We paused at the 74-foot mothership Eleven (elevenexperience.com) just long enough to stow our belongings in the three state rooms, set up our rods, and then transferred to our waiting Beavertail skiffs. Within minutes, our guides were poling the white sand flats of the West Side, calling out shots at small groups of large bonefish.

The mothership was moored in a deep channel in the linear center of the storied West Side of Andros. It’s a pristine wilderness that fly fishers have visited for many decades, but not with ease or any level of comfort. Andros is the largest island in the Bahamas by a wide margin, and is the least densely populated. The rocky geography of the East Side of the island allows for human habitation—you can build houses, have a garden, or even construct a lodge. The West Side of Andros is just hundreds of square miles of sand and mangroves. It’s perfect for bonefish, but not for human habitation, so over the entire history of fly fishing for bonefish on Andros, fly fishers have always wanted to get away from the busy flats of the East Side, and hunt the vast white sand flats of the West Side.

Due to the habitat, there are more opportunities for bigger bonefish (there are more of them). It’s been known as “The Land of the Giants” through three generations of Andros bonefish guides. And partly because there is less fishing pressure, the bonefish tend to be a little more naïve. On some hard-fished flats closer to the East Side, guides paw through your fly box carefully before handing it back to you with a smile that says “nice try.” Then they tie on their own fly.

When we set out from the mothership, guide David Russell (DJ) just reached in my box, and indiscriminately picked a fly. I quickly landed two bones of about 5 or 6 pounds, then lost my fly to a barracuda. There was another group of bones headed toward us, so with DJ sticking us in position from the poling platform, I grabbed my box full of neatly arranged rows of Gotchas, Bonefish Junk, Mantis Shrimp, and Spawning Shrimp, and asked “What fly should I tie on?”



My question was met with a deep belly laugh: “This is the West Side, Mon!” he said with a wide sweep of this arm. “It don’t matter what fly you tie on.”

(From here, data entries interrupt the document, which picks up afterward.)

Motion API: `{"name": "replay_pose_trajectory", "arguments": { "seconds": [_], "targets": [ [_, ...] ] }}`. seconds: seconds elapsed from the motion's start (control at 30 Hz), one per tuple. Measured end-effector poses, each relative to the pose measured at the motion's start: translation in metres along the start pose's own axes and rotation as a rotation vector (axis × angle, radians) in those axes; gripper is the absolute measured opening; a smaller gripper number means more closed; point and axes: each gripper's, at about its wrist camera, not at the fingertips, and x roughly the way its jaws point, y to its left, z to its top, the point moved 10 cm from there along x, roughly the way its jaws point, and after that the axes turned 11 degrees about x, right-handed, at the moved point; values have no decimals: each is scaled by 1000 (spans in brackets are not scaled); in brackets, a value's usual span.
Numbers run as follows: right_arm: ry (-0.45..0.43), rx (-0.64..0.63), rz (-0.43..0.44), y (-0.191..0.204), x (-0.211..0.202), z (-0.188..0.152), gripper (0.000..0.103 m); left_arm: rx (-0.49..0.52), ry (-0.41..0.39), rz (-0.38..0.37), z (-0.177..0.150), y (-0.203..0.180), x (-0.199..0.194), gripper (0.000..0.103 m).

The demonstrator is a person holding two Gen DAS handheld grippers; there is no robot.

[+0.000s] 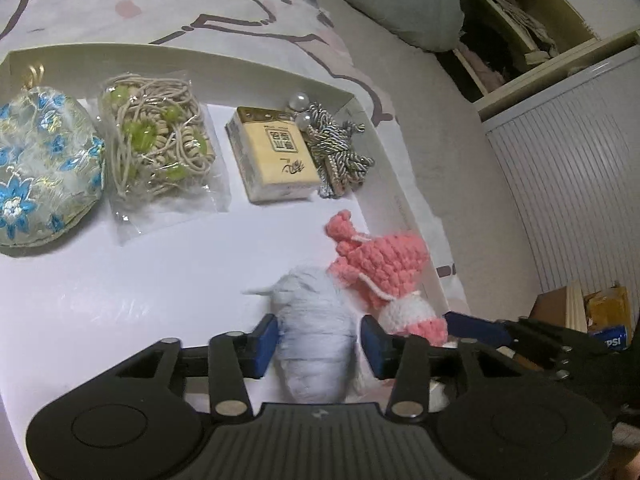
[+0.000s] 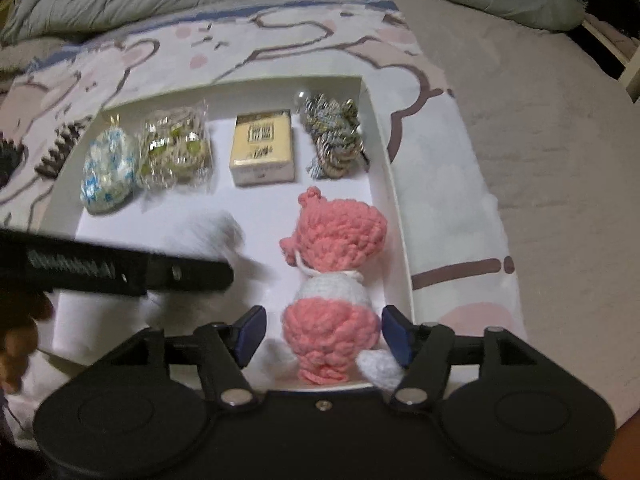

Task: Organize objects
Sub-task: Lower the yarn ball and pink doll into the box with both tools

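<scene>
**Two soft items going down in the front row of the tray**

I have both tongs low over the white tray (image 1: 248, 60), which lies on the bed. Along its far side a row is already laid out: the embroidered pouch (image 1: 40, 168), the bagged bead cords (image 1: 160, 144), the small yellow box (image 1: 276, 156) and the braided tassel bundle (image 1: 340, 152).

My left tongs (image 1: 318, 346) straddle the pale blue yarn bundle (image 1: 316, 332). The left pad touches it; the right pad sits just beside it, so I judge the grip as loose or just let go, and cannot tell which. My right tongs (image 2: 324, 336) stand open around the pink crochet doll (image 2: 332, 280), with clear gaps on both sides; the doll lies on the tray floor near the right wall, in front of the tassels.

I read this as the placing step for a second row. Next I need to open the left tongs fully and draw both pairs straight back, without dragging yarn or nudging the doll against the bundle touching it.
</scene>
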Motion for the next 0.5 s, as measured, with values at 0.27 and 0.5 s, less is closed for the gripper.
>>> {"name": "replay_pose_trajectory", "arguments": {
  "seconds": [0.27, 0.5],
  "targets": [
    [-70, 135, 38, -15, -18, 13, 61, 0, 4, -9, 1, 1, -2, 50],
    [-101, 193, 55, -21, -24, 20, 56, 38, 7, 1, 0, -4, -9, 50]
  ]
}}
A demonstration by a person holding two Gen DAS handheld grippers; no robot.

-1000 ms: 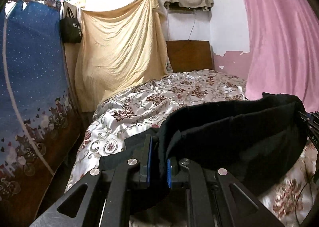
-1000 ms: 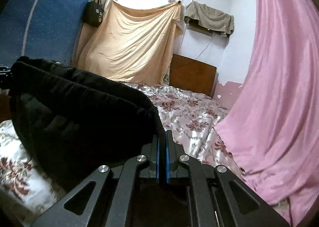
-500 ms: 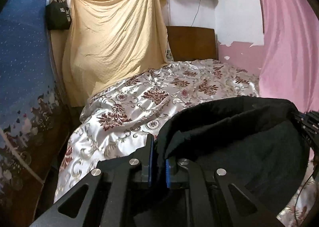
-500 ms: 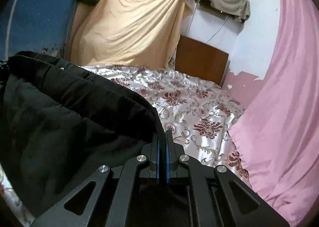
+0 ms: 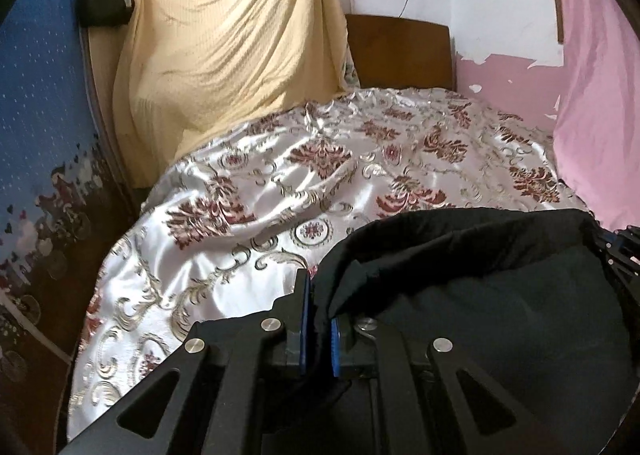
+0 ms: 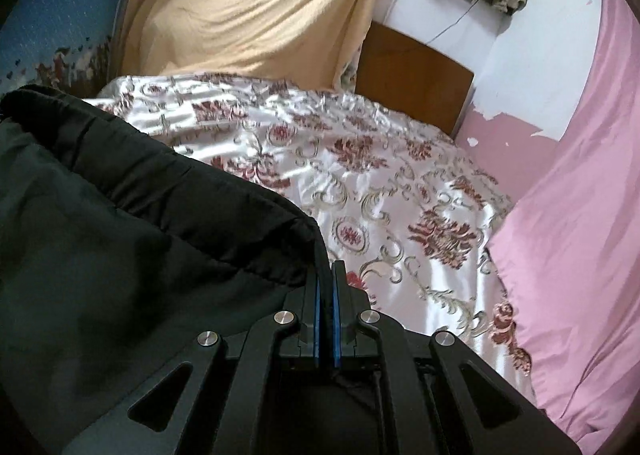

It’s not just that the West Side fish are less choosy (they are). The white sand flats make it easier to see the fish, and because your fly won’t snag in coral or turtle grass, you to can lead each fish by a larger margin. That makes your fly choice less demanding when it comes to considering factors like splashdown, weight, weedguards, and color. The whole process becomes easier so you can focus on catching bigger bonefish.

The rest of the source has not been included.